Task directions —
Word for word, transcribe the records that follow.

Records shown —
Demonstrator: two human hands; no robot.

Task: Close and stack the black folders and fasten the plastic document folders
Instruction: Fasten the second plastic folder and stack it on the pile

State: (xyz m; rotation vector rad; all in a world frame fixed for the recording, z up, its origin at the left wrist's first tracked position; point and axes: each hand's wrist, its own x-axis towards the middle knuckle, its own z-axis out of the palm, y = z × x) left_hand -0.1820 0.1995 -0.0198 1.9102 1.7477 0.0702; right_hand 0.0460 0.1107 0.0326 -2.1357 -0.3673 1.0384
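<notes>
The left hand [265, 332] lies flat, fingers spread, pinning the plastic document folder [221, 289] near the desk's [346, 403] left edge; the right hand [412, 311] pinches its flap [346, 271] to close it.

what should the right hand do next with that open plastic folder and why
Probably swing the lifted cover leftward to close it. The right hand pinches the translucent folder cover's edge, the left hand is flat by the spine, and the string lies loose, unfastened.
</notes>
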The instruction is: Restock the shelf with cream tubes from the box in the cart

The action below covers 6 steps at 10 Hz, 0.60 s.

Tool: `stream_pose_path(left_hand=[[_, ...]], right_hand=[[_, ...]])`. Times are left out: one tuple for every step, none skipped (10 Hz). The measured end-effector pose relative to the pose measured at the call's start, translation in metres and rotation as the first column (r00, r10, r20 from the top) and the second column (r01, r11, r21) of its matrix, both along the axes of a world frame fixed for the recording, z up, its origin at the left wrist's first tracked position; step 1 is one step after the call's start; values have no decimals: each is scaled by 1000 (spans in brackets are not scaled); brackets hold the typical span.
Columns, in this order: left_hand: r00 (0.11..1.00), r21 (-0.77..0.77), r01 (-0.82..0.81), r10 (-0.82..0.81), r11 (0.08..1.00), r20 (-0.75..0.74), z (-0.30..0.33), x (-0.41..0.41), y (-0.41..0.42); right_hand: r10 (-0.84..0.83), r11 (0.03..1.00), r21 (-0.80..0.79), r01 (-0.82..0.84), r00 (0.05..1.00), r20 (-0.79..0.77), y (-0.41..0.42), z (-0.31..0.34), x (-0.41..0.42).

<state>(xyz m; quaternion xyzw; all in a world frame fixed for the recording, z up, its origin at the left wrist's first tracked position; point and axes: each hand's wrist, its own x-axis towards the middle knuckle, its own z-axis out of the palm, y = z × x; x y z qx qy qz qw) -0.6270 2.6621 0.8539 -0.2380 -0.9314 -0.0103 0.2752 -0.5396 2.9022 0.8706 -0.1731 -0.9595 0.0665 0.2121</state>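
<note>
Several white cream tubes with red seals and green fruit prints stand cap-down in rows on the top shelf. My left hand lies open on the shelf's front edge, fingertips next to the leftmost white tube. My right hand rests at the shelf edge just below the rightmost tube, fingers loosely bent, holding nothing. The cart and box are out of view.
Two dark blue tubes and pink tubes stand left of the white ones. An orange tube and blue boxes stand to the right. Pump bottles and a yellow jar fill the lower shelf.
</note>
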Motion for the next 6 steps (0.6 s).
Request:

Exercise response —
Demonstrator: two human hands; no robot.

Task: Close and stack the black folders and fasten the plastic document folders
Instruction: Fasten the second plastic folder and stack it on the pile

State: (xyz m; rotation vector rad; all in a world frame fixed for the recording, z up, its origin at the left wrist's first tracked position; point and axes: each hand's wrist, its own x-axis towards the middle knuckle, its own z-axis out of the palm, y = z × x) left_hand -0.1820 0.1995 -0.0198 1.9102 1.7477 0.0702; right_hand 0.0460 0.1107 0.0326 -2.1357 -0.3673 1.0384
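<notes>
The left hand [265, 332] lies flat, fingers spread, pinning the plastic document folder [221, 289] near the desk's [346, 403] left edge; the right hand [412, 311] pinches its flap [346, 271] to close it.

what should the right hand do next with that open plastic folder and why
Probably swing the lifted cover leftward to close it. The right hand pinches the translucent folder cover's edge, the left hand is flat by the spine, and the string lies loose, unfastened.
</notes>
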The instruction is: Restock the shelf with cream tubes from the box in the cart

The action below covers 6 steps at 10 Hz, 0.60 s.

Tool: `stream_pose_path(left_hand=[[_, ...]], right_hand=[[_, ...]])`. Times are left out: one tuple for every step, none skipped (10 Hz). The measured end-effector pose relative to the pose measured at the call's start, translation in metres and rotation as the first column (r00, r10, r20 from the top) and the second column (r01, r11, r21) of its matrix, both along the axes of a world frame fixed for the recording, z up, its origin at the left wrist's first tracked position; step 1 is one step after the call's start; values have no decimals: each is scaled by 1000 (spans in brackets are not scaled); brackets hold the typical span.
Columns, in this order: left_hand: r00 (0.11..1.00), r21 (-0.77..0.77), r01 (-0.82..0.81), r10 (-0.82..0.81), r11 (0.08..1.00), r20 (-0.75..0.74), z (-0.30..0.33), x (-0.41..0.41), y (-0.41..0.42); right_hand: r10 (-0.84..0.83), r11 (0.03..1.00), r21 (-0.80..0.79), r01 (-0.82..0.84), r00 (0.05..1.00), r20 (-0.79..0.77), y (-0.41..0.42), z (-0.31..0.34), x (-0.41..0.42).

<state>(xyz m; quaternion xyzw; all in a world frame fixed for the recording, z up, its origin at the left wrist's first tracked position; point and axes: each hand's wrist, its own x-axis towards the middle knuckle, its own z-axis out of the palm, y = z × x; x y z qx qy qz qw) -0.6270 2.6621 0.8539 -0.2380 -0.9314 -0.0103 0.2752 -0.5396 2.9022 0.8706 -0.1731 -0.9595 0.0665 0.2121</state>
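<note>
Several white cream tubes with red seals and green fruit prints stand cap-down in rows on the top shelf. My left hand lies open on the shelf's front edge, fingertips next to the leftmost white tube. My right hand rests at the shelf edge just below the rightmost tube, fingers loosely bent, holding nothing. The cart and box are out of view.
Two dark blue tubes and pink tubes stand left of the white ones. An orange tube and blue boxes stand to the right. Pump bottles and a yellow jar fill the lower shelf.
</note>
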Motion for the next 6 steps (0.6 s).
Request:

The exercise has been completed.